From Lady Ravenhurst’s tone, Alethea suspected she had not been in love with her husband, and Aunt Ebena had not been in love with Mr. Garen.

“Before my husband died, we would spend every season in town, just as Mr. and Mrs. Garen did. I did not know her well, but my husband was acquainted with Mr. Garen. There are not many in town now who remember that your aunt’s father, Lord Winterscomb, had not been very wealthy. However, he received a generous settlement upon your aunt’s marriage to Mr. Garen.”

The air solidified in Alethea’s lungs, and she could not breathe. She heard the hated rise and fall of her brother’s voice as he explained the betrothal arrangements he had made on her behalf. She remembered his vitriol and anger. She remembered the searing pain of him breaking the last two fingers of her left hand because she had defied him. The knuckles, healed for over a year now, began to throb.

Lady Ravenhurst was not looking at Alethea. “You must understand that in those times, it was not so unusual for a woman to be sold in marriage by her father. But it can be very damaging to a
woman’s heart to know she has had no authority over the direction of her own life.”

“Yes,” Alethea whispered. She rubbed the fingers of her left hand. “I understand. Margaret may have misunderstood my aunt, but women have so few choices that when able, we must not allow others to tyrannize us.”

“You must not think your aunt had an unhappy marriage. She greatly enjoyed the culture of the city—the concerts, private art exhibitions, museums, literary circles—and her husband enabled her to indulge her passions.”

“She still does.” Alethea understood, now, her aunt’s love for Bath and all the events she could attend there, where she could live within her means as opposed to London.

Lady Ravenhurst took a sip of her lukewarm tea and grimaced. She warmed her cup with more from the pot and did the same to Alethea’s. In a more cheerful voice, she said, “I fear we have wandered far afield from the original lesson to be taught to your young cousin. What shall you do, then?”

The discussion moved to the trials of being a parent, until Lady Morrish wandered into the drawing room.

“My lady, allow me to ring for a fresh pot of tea,” Lady Ravenhurst said.

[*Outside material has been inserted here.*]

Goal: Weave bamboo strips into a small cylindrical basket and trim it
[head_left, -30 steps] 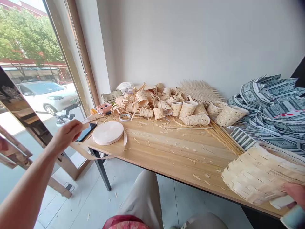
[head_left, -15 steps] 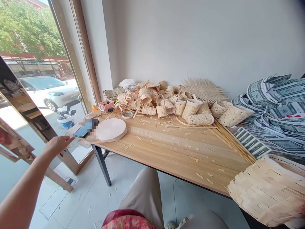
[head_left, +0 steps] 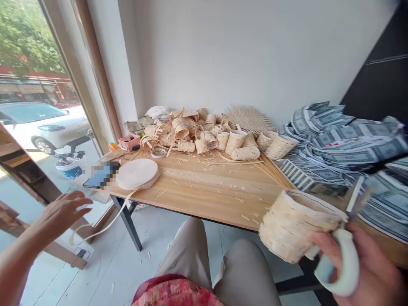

Alethea rose. “I beg you will both excuse me, for I must speak to Margaret, and then I must call upon the rector’s wife.”

She found Margaret sulking near the Monk’s pond—or perhaps skulking was the better word, for she was avoiding the nursery maid who had been assigned to her. Lucy had cleaned Margaret’s face and removed the twig and any other gifts of nature from her hair, which was now somewhat tamed. She had put Margaret in a fresh dress, but the girl had run outside with only a light spencer against the cold. Her stubbornness had refused to allow her to return inside for a cloak, and her lips were beginning to turn blue.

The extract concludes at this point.